Open Enrollment for both our active and retired members will run from Wednesday November 7, 2012 to Wednesday November 21, 2012, at 11:59 PM.
Attached are several documents from Verizon Regarding the annual enrollment:
- Your Benefits Connected – Active
- Your Benefits Connected – Retired -Post 91
- Your Benefits Connected – Retired – 1986 -1991
- Pre 1986 Retiree – Letter to HCN Participants
- What’s Changing -2013 and Beyond
- 2013 Annual Enrollment Presentation
- Welcome Letter to Employees –HRA
- Health Care Spending Account
- Dependent Care Spending Account
Summary of Benefits and Coverage:
- Option 563 – MEP HC PPO – Medicare
- Option 563 – MEP HC PPO
- Option 808 – Capital DistPhysicians Health – PHN
- Option 814 – National EPO
- Option 815 – Anthem HCN
- Option 815M -Anthem HCN – Medicare
- Option 817 – UHC Passport
- Option 822 – Emblem Health
- Option 825 -Blue Alliance NY
- Option 827 – Independent Health
- Option 843 – Univera Healthcare NY
- Option 847 – Aetna Inc HMO
Health Plan Evaluator
- Option 563 – MEP HC PPO – Medicare
- Option 563 – MEP HC PPO
- Option 808 – Capital Dist Physicians Health – PHN
- Option 814 – National EPO
- Option 815 – Anthem HCN
- Option 815M -Anthem HCN – Medicare
- Option 817 – UHC Passport
- Option 822 – Emblem Health
- Option 825 -Blue Alliance NY
- Option 827 – Independent Health
- Option 843 – Univera Healthcare NY
- Option 847 – Aetna Inc HMO
Important Information You Should Know
- There are changes to all Medical plan options and prescription drug coverage and you should review all the material before making decisions.
- YOU must go online and certify that neither you nor your covered dependents use tobacco.
- If you do NOT certify, you will be defaulted into the Tobacco user category and you will pay $600 more for medical coverage.
- Tobacco users can complete a Tobacco Cessation Program which will qualify them for the $600 reduction.
- You must complete the Health Assessment before December 31, 2012, through Benefit Connection to qualify for the $100 deduction for medical coverage. The Health Assessment is a simple, confidential questionnaire which takes about 10 minutes to complete.

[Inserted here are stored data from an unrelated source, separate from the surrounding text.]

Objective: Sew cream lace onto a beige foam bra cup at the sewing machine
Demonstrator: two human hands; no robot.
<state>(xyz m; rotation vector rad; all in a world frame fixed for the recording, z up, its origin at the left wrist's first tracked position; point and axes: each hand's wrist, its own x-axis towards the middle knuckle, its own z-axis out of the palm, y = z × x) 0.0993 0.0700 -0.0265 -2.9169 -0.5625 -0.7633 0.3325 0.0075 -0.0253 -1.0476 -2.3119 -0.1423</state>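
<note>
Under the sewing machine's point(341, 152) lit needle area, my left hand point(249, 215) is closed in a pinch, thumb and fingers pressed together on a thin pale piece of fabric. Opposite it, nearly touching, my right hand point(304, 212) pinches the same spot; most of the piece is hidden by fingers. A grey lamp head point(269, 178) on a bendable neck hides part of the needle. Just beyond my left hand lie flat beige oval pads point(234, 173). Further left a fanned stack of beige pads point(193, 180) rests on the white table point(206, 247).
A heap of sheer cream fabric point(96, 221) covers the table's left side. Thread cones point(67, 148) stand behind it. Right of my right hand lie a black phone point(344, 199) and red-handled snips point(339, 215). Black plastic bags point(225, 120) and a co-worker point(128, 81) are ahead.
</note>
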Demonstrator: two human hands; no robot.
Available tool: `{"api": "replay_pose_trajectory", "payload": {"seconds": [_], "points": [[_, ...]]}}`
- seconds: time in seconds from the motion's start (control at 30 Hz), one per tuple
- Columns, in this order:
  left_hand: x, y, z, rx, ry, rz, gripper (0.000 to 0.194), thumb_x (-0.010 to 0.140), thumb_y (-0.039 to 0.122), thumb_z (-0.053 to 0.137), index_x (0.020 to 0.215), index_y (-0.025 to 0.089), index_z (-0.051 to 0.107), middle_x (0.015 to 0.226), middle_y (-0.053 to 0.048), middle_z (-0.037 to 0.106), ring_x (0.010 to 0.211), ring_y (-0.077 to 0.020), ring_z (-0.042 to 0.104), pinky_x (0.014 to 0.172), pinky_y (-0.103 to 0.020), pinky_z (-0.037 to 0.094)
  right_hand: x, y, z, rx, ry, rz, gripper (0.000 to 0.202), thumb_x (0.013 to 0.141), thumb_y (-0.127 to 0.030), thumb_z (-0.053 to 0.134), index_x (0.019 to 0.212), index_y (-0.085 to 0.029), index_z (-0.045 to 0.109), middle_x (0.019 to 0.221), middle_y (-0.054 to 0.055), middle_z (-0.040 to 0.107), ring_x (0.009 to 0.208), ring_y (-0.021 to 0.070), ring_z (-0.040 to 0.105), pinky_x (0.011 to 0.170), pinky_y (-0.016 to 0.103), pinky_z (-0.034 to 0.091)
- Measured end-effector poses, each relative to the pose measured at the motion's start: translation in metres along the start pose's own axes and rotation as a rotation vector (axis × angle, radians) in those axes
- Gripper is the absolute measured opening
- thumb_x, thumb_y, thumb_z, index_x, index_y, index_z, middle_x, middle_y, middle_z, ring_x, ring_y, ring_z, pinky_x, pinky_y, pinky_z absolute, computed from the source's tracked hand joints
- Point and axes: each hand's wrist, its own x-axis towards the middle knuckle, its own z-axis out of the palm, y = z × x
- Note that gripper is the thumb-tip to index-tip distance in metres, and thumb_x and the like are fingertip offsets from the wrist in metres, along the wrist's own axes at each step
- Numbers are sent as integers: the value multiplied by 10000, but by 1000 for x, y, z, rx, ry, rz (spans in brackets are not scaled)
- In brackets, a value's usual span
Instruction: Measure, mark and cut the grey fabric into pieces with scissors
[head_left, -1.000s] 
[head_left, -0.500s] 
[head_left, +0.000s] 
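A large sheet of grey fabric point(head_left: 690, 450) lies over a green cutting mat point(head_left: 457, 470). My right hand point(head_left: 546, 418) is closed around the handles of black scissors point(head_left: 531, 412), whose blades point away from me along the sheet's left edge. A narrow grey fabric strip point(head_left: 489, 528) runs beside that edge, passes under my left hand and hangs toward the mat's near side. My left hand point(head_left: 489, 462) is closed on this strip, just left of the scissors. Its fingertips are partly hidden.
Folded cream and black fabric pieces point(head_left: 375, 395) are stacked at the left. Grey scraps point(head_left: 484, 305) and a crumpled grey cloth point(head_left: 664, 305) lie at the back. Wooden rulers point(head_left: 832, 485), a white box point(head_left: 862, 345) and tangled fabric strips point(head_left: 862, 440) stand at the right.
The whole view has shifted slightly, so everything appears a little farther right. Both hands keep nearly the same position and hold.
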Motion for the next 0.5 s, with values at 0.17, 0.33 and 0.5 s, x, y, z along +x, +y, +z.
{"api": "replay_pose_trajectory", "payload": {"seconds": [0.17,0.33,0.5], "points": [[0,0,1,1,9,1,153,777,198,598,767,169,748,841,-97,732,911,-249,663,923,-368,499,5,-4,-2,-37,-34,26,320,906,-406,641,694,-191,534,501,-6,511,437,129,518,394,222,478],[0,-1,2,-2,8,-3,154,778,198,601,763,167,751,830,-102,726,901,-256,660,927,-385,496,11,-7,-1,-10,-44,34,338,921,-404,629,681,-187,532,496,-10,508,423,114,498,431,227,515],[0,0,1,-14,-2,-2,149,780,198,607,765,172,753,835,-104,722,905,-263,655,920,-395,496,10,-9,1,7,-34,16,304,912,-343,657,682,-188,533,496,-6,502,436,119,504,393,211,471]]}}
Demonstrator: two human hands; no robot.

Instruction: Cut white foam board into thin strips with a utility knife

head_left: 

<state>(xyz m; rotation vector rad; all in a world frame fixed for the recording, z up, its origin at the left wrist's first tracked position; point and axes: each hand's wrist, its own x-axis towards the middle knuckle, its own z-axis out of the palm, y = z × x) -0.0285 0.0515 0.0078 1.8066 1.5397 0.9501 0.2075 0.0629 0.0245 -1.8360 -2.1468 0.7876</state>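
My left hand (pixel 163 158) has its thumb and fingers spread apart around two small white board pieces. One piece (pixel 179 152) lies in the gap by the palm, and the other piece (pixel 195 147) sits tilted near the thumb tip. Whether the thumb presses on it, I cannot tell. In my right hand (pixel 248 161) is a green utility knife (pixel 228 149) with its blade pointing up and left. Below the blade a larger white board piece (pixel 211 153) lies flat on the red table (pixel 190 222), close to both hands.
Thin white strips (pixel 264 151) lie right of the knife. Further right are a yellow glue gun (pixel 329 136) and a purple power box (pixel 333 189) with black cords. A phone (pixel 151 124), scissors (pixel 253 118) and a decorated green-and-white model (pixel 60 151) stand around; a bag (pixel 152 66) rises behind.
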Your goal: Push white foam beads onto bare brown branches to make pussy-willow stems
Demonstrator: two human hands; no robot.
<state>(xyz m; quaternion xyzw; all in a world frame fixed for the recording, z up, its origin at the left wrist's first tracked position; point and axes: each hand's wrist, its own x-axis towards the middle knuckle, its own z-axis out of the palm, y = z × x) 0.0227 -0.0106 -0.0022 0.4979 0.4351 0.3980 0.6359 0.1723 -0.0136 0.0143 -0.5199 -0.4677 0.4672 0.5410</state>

Starting November 7, 2012, you can take the Health Assessment, accessible through Benefits Connections. (www.verizon.com/benefitsconnection )
- If you are happy with your current health plan and want to continue it, there is nothing you need to do but you still must complete the Health Assessment questionnaire and certify that neither you nor your covered dependents use tobacco to qualify for the deductions.
- Any Time Enrollment is no longer available – Changes can ONLY be made during Open Enrollment with the exemption of a Qualified Status Change. Examples of a Qualified Status Change are adding a spouse if you get married, added a child when there is a birth of new baby.
- EPO is no longer open to new enrollments. If someone who now has the EPO chooses another plan then they will no longer be able to re-enroll in the EPO in the future.
- For retirements January 1, 2013 and later, if you are enrolled in an HMO/EPO at retirement, you may continue in it as long as it is offered and/or until Medicare –eligible.
- If you are not enrolled in an HMO/EPO at retirement, you cannot enroll in an HMO/EPO as a retiree.
New Benefit Center:
Starting with Annual Enrollment, Verizon will transition to Zerox HR Solutions. Hewitt will no longer handle Verizon Benefits after December 31, 2012. The NEW Verizon Benefit Center can be reached at 1-855-4VzBens (1-855-489-2367).
Access 2013 Annual Enrollment information online at Benefits Connections: www.verizon.com/benefitsconnection
You should continue to call the current Benefits Center (1-877-4VZBens) 1-877-489-2367 until December 31, 2012 for 2012 benefits.
If you do not have internet access or prefer to call the Benefit Center:
If you need any printed materials mailed to your home, call the Verizon Benefits Center at 1-855-4VzBens (1-855-489-2367) as soon as possible.
Reminder:
You MUST complete the Health Assessment questionnaire and you must go online and certify that neither you nor your covered dependents use tobacco in order to qualify for the premium reductions.